The Weekly Round-Up #499 With Nobody Is In Control #2, Ascender #3, Deadly Class #39 & More!

Columns, Top Story

Best Comic of the Week:

Nobody is in Control #2 – I love this Black Mask series.  A retired talk radio host has found a man running through his remote Virginia property, and has ended up following him into the woods, as they hide from the black helicopter that is pursuing him.  The guy keeps up an endless stream of talk, discussing cults, mind control, Bernie Goetz, and a thousand other topics, while avoiding answering any real questions about why he’s on the run from a military base.  Patrick Kindlon displays a shockingly weird array of knowledge here, and artist Paul Tucker goes on a variety of visual tangents, making a book about two guys walking through the woods a very exciting read. Great stuff, if probably not to everyone’s tastes.

Quick Takes:

Ascender #3 – A lot of gaps get filled in with this issue, and we learn what happened to Effie, as Andy and Mila try to get away from Mother’s forces in the present.  Ascender is a great continuation of Descender, as things have changed a great deal, but the strong character work and beautiful Dustin Nguyen art keeps a consistent feel to the comic.

Black Panther #13 – Everything starts to come together as T’Challa struggles a little with M’Baku, while trying to contact his home.  I knew that this science fiction story couldn’t last forever, and suspect that Ta-Nehisi Coates is preparing his endgame. It’s nice to see Daniel Acuña back on art.

Deadly Class #39 – It feels like coming home again, now that Marcus and Maria are back at the school, and people are scheming against them while they cook up their own plans.  Plot doesn’t matter much to me when I’m reading this series, as I just love the depth of characterization that Rick Remender and Wes Craig have created to drive this title.

X-Men: Grand Design – X-Tinction #2 – Ed Piskor closes off his review of X-Men history in an unexpected way, ending just shy of the Shadow King saga, which I was really hoping for a better explanation of.  Instead, he changes things from Marvel history, finding a good place to jump out of continuity. I’ve really enjoyed these trips down memory lane with Piskor, and his work here has had me considering choosing Uncanny X-Men (or maybe Classic X-Men) as a future topic for my Retro Review column, something that I was previously intimidated to do.  At the same time, I hope he now returns to doing some more Hip-Hop Family Tree…
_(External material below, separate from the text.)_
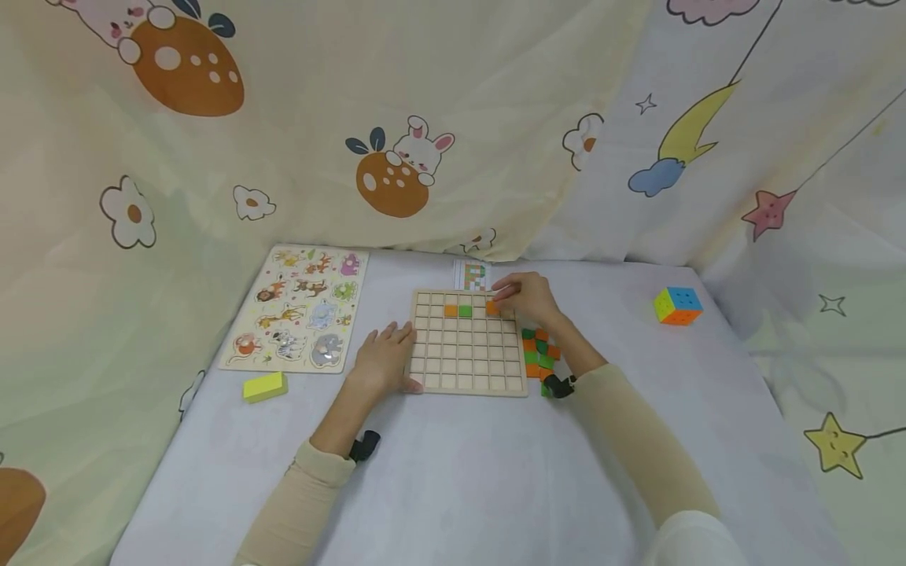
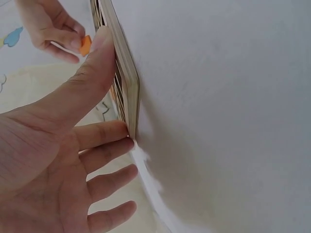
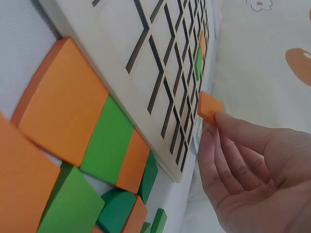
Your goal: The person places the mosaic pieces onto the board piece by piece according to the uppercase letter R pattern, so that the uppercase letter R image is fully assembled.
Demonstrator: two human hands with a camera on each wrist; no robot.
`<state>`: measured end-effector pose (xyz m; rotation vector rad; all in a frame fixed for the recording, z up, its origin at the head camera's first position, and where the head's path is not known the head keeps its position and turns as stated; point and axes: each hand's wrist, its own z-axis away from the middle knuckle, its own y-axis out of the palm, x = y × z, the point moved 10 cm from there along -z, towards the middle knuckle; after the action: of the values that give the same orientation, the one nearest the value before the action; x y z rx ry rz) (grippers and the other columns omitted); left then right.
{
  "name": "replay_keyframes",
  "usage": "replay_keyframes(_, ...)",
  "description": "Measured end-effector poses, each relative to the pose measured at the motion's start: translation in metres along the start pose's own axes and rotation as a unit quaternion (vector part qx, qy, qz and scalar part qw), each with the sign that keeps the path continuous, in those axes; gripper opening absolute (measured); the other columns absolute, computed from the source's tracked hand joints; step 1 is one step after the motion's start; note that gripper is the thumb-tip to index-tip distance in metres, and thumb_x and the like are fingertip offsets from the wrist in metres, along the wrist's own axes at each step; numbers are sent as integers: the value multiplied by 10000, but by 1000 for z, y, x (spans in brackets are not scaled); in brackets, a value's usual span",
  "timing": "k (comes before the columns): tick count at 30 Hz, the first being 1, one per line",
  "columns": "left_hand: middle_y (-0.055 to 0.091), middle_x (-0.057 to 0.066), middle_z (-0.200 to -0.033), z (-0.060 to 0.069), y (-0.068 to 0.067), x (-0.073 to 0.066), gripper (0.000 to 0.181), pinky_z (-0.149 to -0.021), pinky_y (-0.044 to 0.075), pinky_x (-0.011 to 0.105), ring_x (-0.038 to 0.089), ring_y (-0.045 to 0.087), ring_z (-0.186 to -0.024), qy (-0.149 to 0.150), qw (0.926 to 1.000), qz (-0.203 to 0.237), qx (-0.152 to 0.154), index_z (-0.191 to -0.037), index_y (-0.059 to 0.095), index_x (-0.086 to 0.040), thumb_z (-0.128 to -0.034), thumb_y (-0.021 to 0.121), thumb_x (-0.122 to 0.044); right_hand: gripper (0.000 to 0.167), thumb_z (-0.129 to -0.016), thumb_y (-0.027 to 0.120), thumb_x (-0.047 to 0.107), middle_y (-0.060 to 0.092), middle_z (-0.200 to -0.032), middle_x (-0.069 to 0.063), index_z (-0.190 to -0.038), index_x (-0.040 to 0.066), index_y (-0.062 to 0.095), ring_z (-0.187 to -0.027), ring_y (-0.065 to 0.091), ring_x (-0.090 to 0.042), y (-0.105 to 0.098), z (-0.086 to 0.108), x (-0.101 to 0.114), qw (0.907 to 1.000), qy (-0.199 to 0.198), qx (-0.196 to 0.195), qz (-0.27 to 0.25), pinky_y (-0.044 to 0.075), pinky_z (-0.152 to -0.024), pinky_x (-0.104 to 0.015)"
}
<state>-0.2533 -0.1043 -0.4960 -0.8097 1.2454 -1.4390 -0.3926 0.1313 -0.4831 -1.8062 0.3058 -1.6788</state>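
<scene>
Right hand [image 3: 257, 170], lower right, pinched orange tile [image 3: 210, 108] just right of centre. Wooden grid board [image 3: 114, 83] slanted across top centre. Loose orange and green blocks [image 3: 65, 102] crowded lower left.

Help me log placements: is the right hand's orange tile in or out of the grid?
Out: both wrist views show the right hand pinching the orange tile above the grid.

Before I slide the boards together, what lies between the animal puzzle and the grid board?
The left hand, touching the grid board, and bare tablecloth, in the head view.
</scene>
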Motion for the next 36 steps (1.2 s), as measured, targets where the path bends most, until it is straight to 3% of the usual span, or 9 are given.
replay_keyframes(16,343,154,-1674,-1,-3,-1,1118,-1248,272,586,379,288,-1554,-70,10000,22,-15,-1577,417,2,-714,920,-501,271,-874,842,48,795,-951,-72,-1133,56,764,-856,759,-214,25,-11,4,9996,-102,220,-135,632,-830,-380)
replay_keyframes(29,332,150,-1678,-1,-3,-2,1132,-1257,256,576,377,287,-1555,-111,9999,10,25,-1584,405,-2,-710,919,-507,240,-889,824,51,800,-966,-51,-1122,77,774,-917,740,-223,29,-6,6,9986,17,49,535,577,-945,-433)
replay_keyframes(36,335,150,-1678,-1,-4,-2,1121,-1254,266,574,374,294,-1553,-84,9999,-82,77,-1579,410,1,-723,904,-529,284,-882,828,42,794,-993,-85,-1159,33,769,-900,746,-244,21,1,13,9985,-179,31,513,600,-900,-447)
Comics I Would Have Bought if Comics Weren’t So Expensive:

Amazing Spider-Man #24

Avengers #20

Detective Comics #1006

Doctor Strange #15

Fantastic Four #11

Friendly Neighbourhood Spider-Man #8

Ghost Tree #3

Killer Groove #2

Interceptor Vol. 1 TP

Magnificent Ms. Marvel #4

Martian Manhunter #6

Mr. & Mrs. X #12

Star Wars Galaxy’s Edge #3

Superior Spider-Man #8

Thief of Thieves #43

Thor #14

War of the Realms #6

War of the Realms: New Agents of Atlas #6

War of the Realms: Uncanny X-Men #3

Wonder Woman #73

Bargain Comics:

Cover #2-6 – This Brian Michael Bendis and Dave Mack series is pretty impressive, and kind of annoying in equal measures.  The main character, who I feel is modeled on Mack, is a comics artist of renown who has been recruited to work as a spy for the US Government.  He’s being sent on missions that involve using comics conventions as his cover, and is positioned opposite a similar spy who is working for a different government.  The concept is amusing, and Bendis fills the story with a ton of inside jokes that mostly go right past me. I love the sheer variety in Mack’s art, as he shares pages from the main character’s Kabuki-like series, and uses a few different approaches to tell the story.  I will definitely be interested in reading the second season of this book when it returns, and am impressed that Bendis got so many issues out on time, more or less.

The Week in Graphic Novels:

Savage Things – I’ve stayed away from Justin Jordan’s work after not being as impressed with Luthor Strode as everyone else seemed to be.  Still, this book had attractive John Paul Leon covers, so I thought I’d check it out. It’s decent. It looks at the legacy of a program that raised some children who showed sociopathic tendencies to become government killers.  Now, the members of that program have turned against the people who ran them, and it looks like it’s all going to depend on someone who washed out of the program to put an end to things. It’s all a little standard, and reminds me of why I’m not all that upset to see that Vertigo is being shuttered.  Still, Ibrahim Moustafa’s art is pretty decent, and the story entertains.